**INSTRUCTIONS FOR THE TASK:** Down to the last line, restate the material below exactly.

━━━ THE DATA ━━━

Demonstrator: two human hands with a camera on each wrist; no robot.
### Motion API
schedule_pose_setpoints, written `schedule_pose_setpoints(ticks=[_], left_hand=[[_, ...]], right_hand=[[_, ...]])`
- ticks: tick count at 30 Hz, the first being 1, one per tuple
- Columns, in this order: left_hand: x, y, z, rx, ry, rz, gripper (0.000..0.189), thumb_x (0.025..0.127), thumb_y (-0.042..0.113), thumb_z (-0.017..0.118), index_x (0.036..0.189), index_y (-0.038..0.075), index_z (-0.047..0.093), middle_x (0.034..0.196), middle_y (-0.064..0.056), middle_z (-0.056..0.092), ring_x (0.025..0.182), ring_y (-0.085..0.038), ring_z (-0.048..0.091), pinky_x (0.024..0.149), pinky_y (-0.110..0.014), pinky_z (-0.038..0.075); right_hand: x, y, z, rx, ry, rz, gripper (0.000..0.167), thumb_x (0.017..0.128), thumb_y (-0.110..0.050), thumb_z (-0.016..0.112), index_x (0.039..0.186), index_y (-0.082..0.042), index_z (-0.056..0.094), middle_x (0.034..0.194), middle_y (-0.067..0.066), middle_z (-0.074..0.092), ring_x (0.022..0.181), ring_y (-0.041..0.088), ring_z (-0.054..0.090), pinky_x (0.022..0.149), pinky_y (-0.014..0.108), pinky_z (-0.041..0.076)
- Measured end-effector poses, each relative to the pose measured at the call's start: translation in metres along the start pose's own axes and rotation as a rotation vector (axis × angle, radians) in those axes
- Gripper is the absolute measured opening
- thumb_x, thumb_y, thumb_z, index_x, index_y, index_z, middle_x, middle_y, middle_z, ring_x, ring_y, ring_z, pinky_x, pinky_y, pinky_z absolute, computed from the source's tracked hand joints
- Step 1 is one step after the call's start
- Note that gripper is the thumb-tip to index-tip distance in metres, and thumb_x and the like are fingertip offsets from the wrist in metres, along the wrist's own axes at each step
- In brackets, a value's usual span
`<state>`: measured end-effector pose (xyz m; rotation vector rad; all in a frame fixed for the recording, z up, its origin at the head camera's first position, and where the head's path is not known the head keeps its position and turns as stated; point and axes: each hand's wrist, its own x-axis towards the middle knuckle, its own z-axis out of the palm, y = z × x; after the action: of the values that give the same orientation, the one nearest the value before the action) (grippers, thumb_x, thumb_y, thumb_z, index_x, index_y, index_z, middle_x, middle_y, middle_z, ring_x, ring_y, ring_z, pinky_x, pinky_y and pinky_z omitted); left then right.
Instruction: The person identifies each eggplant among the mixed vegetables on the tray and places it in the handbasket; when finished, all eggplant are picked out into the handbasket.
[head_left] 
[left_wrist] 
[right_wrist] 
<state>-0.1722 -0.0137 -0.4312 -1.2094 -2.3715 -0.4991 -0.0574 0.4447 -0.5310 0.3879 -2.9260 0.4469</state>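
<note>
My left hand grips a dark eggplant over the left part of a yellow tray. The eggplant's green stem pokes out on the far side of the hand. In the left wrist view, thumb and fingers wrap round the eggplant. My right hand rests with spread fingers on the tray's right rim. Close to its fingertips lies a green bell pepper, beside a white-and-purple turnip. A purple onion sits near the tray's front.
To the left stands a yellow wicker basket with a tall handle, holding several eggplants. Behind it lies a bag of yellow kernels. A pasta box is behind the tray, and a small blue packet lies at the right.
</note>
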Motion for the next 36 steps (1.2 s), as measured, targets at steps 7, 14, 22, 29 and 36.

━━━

**EXERCISE OUTPUT:**
Demonstrator: two human hands with a camera on each wrist; no robot.
### Motion API
schedule_pose_setpoints, written `schedule_pose_setpoints(ticks=[_], left_hand=[[_, ...]], right_hand=[[_, ...]])`
- ticks: tick count at 30 Hz, the first being 1, one per tuple
- Columns, in this order: left_hand: x, y, z, rx, ry, rz, gripper (0.000..0.189), thumb_x (0.025..0.127), thumb_y (-0.042..0.113), thumb_z (-0.017..0.118), index_x (0.036..0.189), index_y (-0.038..0.075), index_z (-0.047..0.093), middle_x (0.034..0.196), middle_y (-0.064..0.056), middle_z (-0.056..0.092), ring_x (0.025..0.182), ring_y (-0.085..0.038), ring_z (-0.048..0.091), pinky_x (0.024..0.149), pinky_y (-0.110..0.014), pinky_z (-0.038..0.075); right_hand: x, y, z, rx, ry, rz, gripper (0.000..0.167), thumb_x (0.017..0.128), thumb_y (-0.110..0.050), thumb_z (-0.016..0.112), index_x (0.039..0.186), index_y (-0.082..0.042), index_z (-0.056..0.094), middle_x (0.034..0.194), middle_y (-0.067..0.066), middle_z (-0.074..0.092), ring_x (0.022..0.181), ring_y (-0.041..0.088), ring_z (-0.054..0.090), pinky_x (0.022..0.149), pinky_y (-0.014..0.108), pinky_z (-0.041..0.076)
- Measured end-effector poses, each relative to the pose measured at the call's start: translation in metres along the start pose's own axes and rotation as a rotation vector (axis × angle, radians) in those axes
- Gripper is the absolute measured opening
- thumb_x, thumb_y, thumb_z, index_x, index_y, index_z, middle_x, middle_y, middle_z, ring_x, ring_y, ring_z, pinky_x, pinky_y, pinky_z absolute, computed from the source's tracked hand joints
- Step 1 is one step after the call's start
- Note that gripper is the thumb-tip to index-tip distance in metres, and thumb_x and the like are fingertip offsets from the wrist in metres, along the wrist's own axes at each step
- In brackets, a value's usual span
`<state>`: measured end-effector pose (xyz m; rotation vector rad; all in a frame fixed for the recording, z up, its origin at the head camera's first position, and where the head's path is not known the head keeps its position and turns as stated; point and axes: each hand's wrist, its own x-axis towards the middle knuckle, its own z-axis out of the palm, y = z × x; after the action: of the values that give the same orientation, the one nearest the value before the action) (grippers, thumb_x, thumb_y, thumb_z, index_x, index_y, index_z, middle_x, middle_y, middle_z, ring_x, ring_y, ring_z, pinky_x, pinky_y and pinky_z omitted); left then right.
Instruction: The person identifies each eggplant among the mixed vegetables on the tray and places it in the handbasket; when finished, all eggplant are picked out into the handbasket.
[head_left] 
[left_wrist] 
[right_wrist] 
<state>-0.1722 -0.0137 -0.4312 -1.2094 -2.3715 -0.4991 -0.0574 0.4447 -0.5310 0.3879 -2.9260 0.4469</state>
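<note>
My left hand grips a dark eggplant over the left part of a yellow tray. The eggplant's green stem pokes out on the far side of the hand. In the left wrist view, thumb and fingers wrap round the eggplant. My right hand rests with spread fingers on the tray's right rim. Close to its fingertips lies a green bell pepper, beside a white-and-purple turnip. A purple onion sits near the tray's front.
To the left stands a yellow wicker basket with a tall handle, holding several eggplants. Behind it lies a bag of yellow kernels. A pasta box is behind the tray, and a small blue packet lies at the right.
</note>
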Motion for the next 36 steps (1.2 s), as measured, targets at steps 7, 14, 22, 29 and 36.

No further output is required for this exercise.